Reviewed by John Daly-Peoples

 Culture in a Small Country: The Arts in New Zealand by Roger Horrocks

Atuanui Press

$45.00

A Book of Seeing by Roger Horrocks

Atuanui Press

$38.00

Reviewed by John Daly-Peoples

With his two new books, “Culture in a Small Country” and “A Book of Seeing” Roger Horrocks has provided an excellent addition to books about New Zealand art and culture.

Where “Culture in a Small Country” provides an overview of New Zealand culture “A Book of Seeing” is the authors more personal approach to investigating and understanding art and culture and how we perceive it. One is a wide-ranging exploration of our cultural history the other is something of a guide to the way explore our world .

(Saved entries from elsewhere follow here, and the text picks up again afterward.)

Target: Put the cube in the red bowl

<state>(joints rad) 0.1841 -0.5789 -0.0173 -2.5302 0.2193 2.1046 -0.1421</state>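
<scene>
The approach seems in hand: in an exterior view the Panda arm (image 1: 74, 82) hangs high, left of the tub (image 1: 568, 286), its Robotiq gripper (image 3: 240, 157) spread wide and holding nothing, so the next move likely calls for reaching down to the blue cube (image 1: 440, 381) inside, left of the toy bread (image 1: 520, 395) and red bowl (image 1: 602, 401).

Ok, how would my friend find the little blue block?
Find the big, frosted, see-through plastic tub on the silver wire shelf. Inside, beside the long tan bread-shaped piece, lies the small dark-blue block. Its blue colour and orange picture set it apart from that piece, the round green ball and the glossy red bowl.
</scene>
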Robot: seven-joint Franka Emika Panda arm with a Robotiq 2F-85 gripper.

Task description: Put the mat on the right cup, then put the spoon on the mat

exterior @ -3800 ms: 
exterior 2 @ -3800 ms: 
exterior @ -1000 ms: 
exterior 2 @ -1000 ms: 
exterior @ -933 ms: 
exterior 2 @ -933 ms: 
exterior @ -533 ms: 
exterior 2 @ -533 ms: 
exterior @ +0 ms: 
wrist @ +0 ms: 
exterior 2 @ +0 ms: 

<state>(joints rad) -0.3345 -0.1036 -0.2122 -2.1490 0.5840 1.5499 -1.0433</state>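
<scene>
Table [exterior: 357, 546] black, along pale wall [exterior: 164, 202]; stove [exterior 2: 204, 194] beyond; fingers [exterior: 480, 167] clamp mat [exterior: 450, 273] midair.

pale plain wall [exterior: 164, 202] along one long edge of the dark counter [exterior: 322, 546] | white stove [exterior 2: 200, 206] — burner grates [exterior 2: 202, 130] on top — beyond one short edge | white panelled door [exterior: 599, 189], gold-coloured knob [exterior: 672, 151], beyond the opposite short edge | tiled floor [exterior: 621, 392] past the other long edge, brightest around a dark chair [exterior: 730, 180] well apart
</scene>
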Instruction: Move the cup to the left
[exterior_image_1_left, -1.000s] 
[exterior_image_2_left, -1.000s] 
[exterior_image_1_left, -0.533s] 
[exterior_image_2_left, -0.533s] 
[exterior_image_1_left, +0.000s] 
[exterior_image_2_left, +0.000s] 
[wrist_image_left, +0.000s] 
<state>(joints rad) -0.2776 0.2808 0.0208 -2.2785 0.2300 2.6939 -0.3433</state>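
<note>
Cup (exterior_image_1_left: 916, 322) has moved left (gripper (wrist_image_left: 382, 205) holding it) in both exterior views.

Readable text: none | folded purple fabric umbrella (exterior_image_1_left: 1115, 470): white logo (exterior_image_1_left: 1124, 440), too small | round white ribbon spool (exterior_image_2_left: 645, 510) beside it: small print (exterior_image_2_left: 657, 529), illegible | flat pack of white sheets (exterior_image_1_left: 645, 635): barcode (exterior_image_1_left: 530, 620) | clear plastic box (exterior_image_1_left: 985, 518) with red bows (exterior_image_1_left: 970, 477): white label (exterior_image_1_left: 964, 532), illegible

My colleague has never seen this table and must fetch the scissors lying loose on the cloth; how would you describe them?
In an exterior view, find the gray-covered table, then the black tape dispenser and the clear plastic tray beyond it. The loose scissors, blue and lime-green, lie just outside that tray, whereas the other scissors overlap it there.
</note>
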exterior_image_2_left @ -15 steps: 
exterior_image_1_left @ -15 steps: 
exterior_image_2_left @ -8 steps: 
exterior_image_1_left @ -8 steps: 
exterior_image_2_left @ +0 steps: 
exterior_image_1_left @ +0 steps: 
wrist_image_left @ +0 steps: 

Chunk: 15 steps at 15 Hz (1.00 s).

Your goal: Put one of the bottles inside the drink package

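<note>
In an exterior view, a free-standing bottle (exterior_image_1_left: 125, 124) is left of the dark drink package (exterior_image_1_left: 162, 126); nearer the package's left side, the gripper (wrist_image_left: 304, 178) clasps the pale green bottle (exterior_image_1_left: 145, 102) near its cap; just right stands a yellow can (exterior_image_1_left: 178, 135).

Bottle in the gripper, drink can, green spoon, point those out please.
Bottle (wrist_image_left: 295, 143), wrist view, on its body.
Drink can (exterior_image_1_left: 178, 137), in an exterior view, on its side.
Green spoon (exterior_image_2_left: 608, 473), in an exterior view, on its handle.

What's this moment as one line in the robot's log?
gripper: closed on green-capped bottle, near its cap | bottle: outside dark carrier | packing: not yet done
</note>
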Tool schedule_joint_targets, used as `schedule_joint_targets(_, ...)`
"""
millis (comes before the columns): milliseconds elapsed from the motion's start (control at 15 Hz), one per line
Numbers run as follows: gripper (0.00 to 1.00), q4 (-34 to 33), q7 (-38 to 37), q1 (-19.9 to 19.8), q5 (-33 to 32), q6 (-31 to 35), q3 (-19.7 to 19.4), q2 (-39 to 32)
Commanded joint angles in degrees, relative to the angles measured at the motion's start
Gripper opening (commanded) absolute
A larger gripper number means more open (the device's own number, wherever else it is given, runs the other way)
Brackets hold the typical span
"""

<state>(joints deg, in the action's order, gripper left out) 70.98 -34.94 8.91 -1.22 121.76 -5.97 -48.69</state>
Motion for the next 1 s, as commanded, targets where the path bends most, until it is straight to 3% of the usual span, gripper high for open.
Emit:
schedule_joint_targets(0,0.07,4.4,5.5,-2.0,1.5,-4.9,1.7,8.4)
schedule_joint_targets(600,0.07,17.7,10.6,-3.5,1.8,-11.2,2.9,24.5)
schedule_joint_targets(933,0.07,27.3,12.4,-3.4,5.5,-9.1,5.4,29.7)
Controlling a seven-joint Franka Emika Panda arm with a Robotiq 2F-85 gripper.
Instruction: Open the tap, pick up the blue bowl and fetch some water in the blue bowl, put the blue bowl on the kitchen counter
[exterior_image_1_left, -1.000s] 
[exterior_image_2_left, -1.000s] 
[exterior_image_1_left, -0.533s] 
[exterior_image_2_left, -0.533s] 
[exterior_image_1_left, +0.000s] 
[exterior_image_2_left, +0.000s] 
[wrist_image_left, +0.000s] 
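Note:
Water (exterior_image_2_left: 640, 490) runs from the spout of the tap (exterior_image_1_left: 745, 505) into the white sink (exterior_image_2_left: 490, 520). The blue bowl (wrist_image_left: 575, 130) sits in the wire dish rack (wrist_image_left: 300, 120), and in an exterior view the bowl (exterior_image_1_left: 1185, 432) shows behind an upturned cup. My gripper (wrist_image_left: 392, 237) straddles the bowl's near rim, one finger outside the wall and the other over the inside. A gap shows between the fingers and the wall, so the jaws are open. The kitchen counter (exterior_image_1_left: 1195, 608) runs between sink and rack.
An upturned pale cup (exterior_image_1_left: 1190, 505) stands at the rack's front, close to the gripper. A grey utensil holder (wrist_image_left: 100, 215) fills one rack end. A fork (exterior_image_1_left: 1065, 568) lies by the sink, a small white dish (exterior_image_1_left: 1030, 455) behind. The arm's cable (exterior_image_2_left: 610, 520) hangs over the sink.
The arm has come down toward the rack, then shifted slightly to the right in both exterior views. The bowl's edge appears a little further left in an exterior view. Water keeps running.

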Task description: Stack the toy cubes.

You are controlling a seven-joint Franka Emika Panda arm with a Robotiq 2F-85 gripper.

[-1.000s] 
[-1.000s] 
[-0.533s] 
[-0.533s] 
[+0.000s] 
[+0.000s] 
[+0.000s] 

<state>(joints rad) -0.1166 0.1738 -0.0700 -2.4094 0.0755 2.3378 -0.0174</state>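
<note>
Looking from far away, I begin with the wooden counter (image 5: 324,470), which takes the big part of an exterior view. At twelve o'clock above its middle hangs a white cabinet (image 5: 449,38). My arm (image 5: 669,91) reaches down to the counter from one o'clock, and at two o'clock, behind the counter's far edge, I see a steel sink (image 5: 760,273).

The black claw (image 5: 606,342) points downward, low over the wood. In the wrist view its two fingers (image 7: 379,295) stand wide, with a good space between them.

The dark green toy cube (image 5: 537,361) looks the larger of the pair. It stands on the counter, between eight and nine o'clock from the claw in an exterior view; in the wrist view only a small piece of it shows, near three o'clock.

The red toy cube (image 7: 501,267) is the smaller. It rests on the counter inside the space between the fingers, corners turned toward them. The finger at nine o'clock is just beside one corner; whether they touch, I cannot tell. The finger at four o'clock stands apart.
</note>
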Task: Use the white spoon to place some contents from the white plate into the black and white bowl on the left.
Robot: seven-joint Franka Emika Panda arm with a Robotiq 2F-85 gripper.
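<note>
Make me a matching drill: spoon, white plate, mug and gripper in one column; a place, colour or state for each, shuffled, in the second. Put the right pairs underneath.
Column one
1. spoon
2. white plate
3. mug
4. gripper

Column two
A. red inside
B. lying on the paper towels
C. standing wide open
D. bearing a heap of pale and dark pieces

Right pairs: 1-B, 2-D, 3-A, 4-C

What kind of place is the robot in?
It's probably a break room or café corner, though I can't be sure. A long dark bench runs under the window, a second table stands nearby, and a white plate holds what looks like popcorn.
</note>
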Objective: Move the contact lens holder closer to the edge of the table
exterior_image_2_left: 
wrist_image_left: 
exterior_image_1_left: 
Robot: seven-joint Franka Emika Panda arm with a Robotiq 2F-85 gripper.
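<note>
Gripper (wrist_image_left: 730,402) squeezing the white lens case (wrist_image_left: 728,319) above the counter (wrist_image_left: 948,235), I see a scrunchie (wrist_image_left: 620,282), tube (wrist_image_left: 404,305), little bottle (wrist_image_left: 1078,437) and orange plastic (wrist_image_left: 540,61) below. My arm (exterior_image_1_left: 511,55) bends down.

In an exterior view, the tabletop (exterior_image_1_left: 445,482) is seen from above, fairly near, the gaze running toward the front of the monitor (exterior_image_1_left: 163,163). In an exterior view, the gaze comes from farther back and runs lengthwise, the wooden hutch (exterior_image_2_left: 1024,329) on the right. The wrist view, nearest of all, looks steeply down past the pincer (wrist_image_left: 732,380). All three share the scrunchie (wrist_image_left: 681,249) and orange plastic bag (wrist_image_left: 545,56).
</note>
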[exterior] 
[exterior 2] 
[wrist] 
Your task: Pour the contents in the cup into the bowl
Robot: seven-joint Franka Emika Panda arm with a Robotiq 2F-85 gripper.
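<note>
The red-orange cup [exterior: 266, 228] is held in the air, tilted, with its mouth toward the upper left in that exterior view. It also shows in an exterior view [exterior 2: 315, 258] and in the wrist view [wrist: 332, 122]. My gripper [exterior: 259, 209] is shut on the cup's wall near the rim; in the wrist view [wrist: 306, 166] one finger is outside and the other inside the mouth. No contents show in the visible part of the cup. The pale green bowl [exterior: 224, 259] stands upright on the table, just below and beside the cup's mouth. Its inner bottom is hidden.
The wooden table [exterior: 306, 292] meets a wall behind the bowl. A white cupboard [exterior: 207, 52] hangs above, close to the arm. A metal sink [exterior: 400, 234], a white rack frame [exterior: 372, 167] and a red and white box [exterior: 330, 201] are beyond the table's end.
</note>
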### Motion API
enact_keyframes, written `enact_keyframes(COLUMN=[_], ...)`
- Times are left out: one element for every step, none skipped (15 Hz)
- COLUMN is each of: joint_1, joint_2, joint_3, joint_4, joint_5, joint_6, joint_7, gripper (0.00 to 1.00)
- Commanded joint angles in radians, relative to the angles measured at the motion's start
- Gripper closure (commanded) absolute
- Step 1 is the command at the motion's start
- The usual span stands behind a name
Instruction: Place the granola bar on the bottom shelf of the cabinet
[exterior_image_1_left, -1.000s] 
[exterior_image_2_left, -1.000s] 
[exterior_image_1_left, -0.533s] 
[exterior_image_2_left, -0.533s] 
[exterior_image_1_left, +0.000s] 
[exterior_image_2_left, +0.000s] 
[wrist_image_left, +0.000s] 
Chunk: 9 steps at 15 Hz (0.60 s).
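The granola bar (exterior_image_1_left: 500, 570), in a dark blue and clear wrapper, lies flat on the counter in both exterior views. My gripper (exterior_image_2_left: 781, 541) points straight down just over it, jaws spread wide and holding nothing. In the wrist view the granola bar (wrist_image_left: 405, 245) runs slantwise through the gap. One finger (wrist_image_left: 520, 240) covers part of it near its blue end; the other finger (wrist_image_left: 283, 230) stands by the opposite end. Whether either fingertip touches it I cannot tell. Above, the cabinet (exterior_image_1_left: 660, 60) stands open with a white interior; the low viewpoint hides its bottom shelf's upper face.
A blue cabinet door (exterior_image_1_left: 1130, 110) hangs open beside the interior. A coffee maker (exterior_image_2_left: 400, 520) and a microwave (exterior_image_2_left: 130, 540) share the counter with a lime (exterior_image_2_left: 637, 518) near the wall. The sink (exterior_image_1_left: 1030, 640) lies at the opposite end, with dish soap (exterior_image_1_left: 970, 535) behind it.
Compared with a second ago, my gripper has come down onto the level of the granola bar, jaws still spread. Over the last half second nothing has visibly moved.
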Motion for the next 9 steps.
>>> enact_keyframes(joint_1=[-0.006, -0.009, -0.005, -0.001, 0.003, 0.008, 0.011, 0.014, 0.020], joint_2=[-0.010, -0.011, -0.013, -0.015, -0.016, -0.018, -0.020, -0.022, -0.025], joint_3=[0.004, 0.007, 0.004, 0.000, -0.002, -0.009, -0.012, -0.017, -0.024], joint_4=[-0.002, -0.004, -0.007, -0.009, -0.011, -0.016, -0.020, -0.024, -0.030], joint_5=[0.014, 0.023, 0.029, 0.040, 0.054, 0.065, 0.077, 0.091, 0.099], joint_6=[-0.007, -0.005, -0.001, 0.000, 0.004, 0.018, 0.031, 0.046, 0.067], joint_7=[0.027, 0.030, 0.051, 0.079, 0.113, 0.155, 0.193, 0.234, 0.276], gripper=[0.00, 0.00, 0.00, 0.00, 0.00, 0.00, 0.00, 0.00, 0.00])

Horrocks is well qualified to take on the immense task of describing and interpreting culture. He taught at the  University of Auckland  on a range of subjects including poetry, film, TV and  media.

He has published many books including a biography of the artist Len Lye and he wrote the libretto for Eve de Castro-Robinson’s 2012 opera about Lye. He has made films and published two collections of poetry, and he was a co-editor of innovative literary magazines.

He has been influential in a number of cultural organisations including NZ On Air, the Auckland International Film Festival, Script to Screen and NZ on Screen. In 2019 the Royal Society Te Apārangi gave him its Pou Aronui Award and was [previously awarded a New Zealand Order of Merit.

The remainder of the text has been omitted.